**Exercise**
Once you reach the line containing "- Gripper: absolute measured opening" in the data below, restate each line word for word up to and including the one containing "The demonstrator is".

**Record excerpts**
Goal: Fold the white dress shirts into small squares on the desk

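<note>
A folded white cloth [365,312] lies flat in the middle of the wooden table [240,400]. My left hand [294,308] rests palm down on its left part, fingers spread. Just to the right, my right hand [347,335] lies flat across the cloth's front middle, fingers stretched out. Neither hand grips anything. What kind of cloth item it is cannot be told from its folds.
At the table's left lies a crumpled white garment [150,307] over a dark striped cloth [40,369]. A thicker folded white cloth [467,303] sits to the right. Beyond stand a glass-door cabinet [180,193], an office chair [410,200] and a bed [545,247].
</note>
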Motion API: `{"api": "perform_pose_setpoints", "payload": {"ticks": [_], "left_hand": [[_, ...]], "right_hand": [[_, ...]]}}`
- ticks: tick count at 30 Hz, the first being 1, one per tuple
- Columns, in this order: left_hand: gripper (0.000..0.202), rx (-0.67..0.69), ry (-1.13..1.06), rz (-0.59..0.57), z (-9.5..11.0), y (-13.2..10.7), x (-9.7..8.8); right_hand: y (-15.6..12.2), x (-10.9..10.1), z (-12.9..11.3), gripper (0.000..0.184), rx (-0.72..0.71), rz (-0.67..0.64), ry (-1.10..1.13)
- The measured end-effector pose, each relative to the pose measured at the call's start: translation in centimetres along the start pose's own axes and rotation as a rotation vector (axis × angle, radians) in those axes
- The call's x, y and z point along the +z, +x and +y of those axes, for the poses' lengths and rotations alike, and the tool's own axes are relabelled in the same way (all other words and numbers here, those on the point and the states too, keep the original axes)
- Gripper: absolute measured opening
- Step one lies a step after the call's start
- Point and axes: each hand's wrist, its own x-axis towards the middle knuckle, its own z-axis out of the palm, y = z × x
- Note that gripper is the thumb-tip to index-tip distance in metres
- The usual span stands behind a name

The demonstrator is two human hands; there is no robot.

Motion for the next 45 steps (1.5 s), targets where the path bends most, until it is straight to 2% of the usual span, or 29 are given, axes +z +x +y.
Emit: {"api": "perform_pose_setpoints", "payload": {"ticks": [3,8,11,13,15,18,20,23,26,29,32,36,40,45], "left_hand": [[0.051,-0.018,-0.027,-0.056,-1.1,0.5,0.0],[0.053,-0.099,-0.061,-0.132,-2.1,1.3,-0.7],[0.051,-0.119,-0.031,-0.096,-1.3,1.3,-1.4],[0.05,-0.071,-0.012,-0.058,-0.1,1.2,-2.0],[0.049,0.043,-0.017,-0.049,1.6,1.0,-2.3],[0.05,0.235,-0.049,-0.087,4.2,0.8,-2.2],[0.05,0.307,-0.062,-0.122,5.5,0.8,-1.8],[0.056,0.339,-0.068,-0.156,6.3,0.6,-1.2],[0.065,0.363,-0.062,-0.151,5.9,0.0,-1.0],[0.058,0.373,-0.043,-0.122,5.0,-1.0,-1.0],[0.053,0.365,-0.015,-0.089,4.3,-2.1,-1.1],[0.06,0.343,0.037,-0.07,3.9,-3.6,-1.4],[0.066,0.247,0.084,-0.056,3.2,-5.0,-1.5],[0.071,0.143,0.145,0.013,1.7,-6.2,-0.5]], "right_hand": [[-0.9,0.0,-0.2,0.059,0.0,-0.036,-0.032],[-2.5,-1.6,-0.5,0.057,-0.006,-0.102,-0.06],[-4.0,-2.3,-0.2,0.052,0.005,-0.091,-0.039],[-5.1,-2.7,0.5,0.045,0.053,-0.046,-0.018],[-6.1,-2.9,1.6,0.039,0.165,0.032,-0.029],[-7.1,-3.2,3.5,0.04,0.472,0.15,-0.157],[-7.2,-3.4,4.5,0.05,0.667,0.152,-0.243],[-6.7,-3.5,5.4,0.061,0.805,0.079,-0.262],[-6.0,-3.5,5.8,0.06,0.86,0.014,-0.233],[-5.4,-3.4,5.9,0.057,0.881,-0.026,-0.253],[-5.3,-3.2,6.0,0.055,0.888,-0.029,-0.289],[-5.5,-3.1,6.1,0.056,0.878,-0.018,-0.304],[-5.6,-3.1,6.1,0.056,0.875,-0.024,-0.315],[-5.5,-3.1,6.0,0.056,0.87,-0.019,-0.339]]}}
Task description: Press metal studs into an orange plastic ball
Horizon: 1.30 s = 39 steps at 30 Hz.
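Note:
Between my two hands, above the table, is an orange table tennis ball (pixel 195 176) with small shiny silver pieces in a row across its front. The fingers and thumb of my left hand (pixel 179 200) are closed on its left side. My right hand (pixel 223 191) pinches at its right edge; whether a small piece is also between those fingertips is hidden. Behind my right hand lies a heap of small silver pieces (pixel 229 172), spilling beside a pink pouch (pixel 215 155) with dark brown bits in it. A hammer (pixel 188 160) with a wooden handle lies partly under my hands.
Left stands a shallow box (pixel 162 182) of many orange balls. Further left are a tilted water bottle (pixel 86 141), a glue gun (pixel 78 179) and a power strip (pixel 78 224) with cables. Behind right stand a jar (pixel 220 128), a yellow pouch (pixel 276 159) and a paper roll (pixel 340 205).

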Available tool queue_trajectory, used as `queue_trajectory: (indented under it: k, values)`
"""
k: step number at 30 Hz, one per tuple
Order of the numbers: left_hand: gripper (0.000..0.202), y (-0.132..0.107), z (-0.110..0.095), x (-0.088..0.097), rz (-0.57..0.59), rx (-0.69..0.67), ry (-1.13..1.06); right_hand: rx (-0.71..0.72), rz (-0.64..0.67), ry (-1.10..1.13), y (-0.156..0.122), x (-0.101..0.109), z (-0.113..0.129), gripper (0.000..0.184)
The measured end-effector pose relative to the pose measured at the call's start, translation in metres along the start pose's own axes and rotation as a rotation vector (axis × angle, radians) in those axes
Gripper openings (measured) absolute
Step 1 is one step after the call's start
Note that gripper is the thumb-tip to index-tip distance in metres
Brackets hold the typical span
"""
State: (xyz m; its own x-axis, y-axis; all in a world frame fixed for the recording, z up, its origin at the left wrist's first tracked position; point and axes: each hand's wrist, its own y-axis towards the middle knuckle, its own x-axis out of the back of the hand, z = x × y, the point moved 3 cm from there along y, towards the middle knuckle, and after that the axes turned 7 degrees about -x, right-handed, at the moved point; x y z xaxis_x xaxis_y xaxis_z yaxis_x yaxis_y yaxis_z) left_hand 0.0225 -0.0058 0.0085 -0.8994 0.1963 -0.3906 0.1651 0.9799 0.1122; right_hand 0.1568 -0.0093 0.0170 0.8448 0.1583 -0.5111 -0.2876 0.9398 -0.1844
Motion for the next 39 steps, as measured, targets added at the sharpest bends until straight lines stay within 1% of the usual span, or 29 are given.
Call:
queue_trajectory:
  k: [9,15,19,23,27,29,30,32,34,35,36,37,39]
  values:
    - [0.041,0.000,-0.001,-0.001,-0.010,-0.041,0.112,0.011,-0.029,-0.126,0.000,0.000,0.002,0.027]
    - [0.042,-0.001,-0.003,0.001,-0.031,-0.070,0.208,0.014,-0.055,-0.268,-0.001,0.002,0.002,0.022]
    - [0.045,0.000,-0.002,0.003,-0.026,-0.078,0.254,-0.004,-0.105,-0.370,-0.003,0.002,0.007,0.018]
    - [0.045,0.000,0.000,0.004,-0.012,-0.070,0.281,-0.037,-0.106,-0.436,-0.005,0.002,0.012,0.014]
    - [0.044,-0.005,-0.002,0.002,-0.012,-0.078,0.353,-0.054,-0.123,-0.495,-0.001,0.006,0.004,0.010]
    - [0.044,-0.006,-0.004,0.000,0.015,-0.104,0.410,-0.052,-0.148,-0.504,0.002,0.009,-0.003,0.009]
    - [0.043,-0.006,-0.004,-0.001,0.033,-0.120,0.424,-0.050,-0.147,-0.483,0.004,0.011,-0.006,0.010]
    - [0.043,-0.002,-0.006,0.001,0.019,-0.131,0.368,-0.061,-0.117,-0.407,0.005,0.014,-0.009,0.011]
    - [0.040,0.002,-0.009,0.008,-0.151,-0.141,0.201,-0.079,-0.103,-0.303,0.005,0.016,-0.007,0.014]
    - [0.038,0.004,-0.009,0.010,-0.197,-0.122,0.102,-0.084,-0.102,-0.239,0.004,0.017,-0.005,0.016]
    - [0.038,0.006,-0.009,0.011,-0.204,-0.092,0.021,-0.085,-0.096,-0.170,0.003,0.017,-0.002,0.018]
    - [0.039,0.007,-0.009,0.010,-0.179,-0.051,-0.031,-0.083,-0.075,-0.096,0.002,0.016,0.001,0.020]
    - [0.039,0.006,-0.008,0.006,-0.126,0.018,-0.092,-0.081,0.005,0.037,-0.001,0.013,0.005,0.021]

**Result of the exercise**
- Gripper: absolute measured opening
- Step one lies a step after the call's start
- Point and axes: each hand's wrist, its own x-axis towards the middle knuckle, its own z-axis out of the palm, y = z × x
- Note that gripper is the thumb-tip to index-tip distance in metres
- The usual span stands behind a name

The demonstrator is two human hands; there is no robot.

Nothing further is needed for the exercise.